MySQL Bugs: #117165: load data local infile replace have poor performance

Bug #117165	load data local infile replace have poor performance
Submitted:	9 Jan 6:53	Modified:	7 Apr 9:57
Reporter:	Wang Zhengmao (OCA)	Email Updates:
Status:	Analyzing	Impact on me:	None
Category:	MySQL Server: DML	Severity:	S5 (Performance)
Version:	8.0.36	OS:	Any
Assigned to:	MySQL Verification Team	CPU Architecture:	Any

Description:
When there are too many duplicate rows in localfile, `load data local infile replace` SQL will become much slower than no duplicate rows.

And There is a hotspot on ut_lock_free_hash_t::get function in perf flame graph.
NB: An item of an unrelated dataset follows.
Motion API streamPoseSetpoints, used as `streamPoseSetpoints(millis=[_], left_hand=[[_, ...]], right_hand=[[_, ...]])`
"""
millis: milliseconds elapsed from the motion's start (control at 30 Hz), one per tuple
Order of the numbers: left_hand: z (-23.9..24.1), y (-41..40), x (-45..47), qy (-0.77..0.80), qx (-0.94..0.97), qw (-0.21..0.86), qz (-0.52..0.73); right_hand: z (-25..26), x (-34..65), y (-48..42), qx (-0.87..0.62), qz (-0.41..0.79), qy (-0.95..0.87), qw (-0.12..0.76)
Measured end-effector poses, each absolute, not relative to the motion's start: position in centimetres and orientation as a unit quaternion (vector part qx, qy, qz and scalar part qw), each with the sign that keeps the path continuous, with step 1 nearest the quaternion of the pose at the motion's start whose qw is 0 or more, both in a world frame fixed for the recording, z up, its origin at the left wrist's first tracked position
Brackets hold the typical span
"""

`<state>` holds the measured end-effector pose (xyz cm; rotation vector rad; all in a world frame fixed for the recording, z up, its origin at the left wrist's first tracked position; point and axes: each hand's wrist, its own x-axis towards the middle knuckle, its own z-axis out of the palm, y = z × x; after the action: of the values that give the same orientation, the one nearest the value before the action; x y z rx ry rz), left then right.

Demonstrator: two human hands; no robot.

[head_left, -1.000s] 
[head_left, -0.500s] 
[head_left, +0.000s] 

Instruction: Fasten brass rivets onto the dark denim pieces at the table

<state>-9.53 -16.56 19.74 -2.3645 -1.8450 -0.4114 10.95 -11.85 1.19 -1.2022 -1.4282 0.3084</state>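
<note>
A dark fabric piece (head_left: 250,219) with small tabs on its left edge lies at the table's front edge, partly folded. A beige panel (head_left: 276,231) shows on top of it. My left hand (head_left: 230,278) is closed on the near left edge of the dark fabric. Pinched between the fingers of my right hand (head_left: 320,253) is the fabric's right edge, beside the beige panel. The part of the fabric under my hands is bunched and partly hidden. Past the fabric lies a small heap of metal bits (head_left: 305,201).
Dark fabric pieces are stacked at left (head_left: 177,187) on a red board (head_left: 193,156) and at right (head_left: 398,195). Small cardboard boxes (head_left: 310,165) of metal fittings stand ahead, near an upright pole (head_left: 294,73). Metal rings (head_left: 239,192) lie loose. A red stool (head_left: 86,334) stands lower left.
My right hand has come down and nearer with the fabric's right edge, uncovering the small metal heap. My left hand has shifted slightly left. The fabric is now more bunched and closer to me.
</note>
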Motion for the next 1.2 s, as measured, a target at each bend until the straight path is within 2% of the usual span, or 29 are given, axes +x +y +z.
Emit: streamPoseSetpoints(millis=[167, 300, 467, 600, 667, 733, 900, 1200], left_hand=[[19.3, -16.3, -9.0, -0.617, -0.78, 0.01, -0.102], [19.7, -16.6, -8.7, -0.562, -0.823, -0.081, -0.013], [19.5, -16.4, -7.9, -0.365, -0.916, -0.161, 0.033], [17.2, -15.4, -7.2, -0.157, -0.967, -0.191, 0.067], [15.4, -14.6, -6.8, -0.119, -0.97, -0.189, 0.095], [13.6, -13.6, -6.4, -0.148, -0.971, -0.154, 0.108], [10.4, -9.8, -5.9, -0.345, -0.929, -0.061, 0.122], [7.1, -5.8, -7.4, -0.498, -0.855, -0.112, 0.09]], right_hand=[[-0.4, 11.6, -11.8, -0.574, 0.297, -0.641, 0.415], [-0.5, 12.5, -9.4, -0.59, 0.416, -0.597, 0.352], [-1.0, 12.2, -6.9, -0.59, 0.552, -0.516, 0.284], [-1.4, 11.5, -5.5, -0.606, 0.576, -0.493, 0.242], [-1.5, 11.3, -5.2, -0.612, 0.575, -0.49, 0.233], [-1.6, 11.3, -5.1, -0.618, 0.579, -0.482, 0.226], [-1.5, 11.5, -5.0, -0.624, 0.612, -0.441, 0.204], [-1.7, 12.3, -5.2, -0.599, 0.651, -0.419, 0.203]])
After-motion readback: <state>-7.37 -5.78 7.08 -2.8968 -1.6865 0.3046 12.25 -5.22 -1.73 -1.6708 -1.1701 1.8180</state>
The execution steps for `load data local infile replace` SQL are：
1. Try inserting one tuple. If no errors, continue inserting the next one.
2. If having HA_ERR_FOUND_DUPP_KEY or HA_ERR_FOUND_DUPP_UNIQUE error, fetch table->file->errkey in ha_innobase::info_low function.
3. Using duplicate key to read tuple from innodb, and then use update or delete + insert to udpate duplicate row.

The problem exists in step 2. 
1. ha_innobase::info_low function calls index_pct_cached funtion for every index of current table to estimate what percentage of an index's pages are cached in the buffer pool, which is not really necessary. Because it just need to fetch the duplicate key number.
2. how many pages from each index are contained in buffer pool are stored in buf_stat_per_index, whose data structure is ut_lock_free_hash_t. 

Here is the call stack:
mysql_execute_command
  -- Sql_cmd_load_table::execute
    -- Sql_cmd_load_table::execute_inner
      -- Sql_cmd_load_table::read_sep_field
        -- write_record
          -- ha_write_row
          -- handler::get_dup_key
            -- ha_innobase::info_low
              -- index_pct_cached
                -- buf_stat_per_index_t::get
                  -- buf_stat_per_index_t::get
                    -- ut_lock_free_hash_t::get

Therefore, when there are many duplicate rows, SQL execution time increases with the number of indexes.
insert ... on duplicate key update and replace into will be affected, too.

How to repeat:
1. create table t1 with primary key
2. create local datafile1, use 'load data replace' to load the data to table t1 and record the time.
3. create new local datafile2 whose primary key is the same as datafile1, but other columns are different. Then use 'load data replace' to load data to table t1 and record the time.
4. create more index on table t1. And repeat step 3.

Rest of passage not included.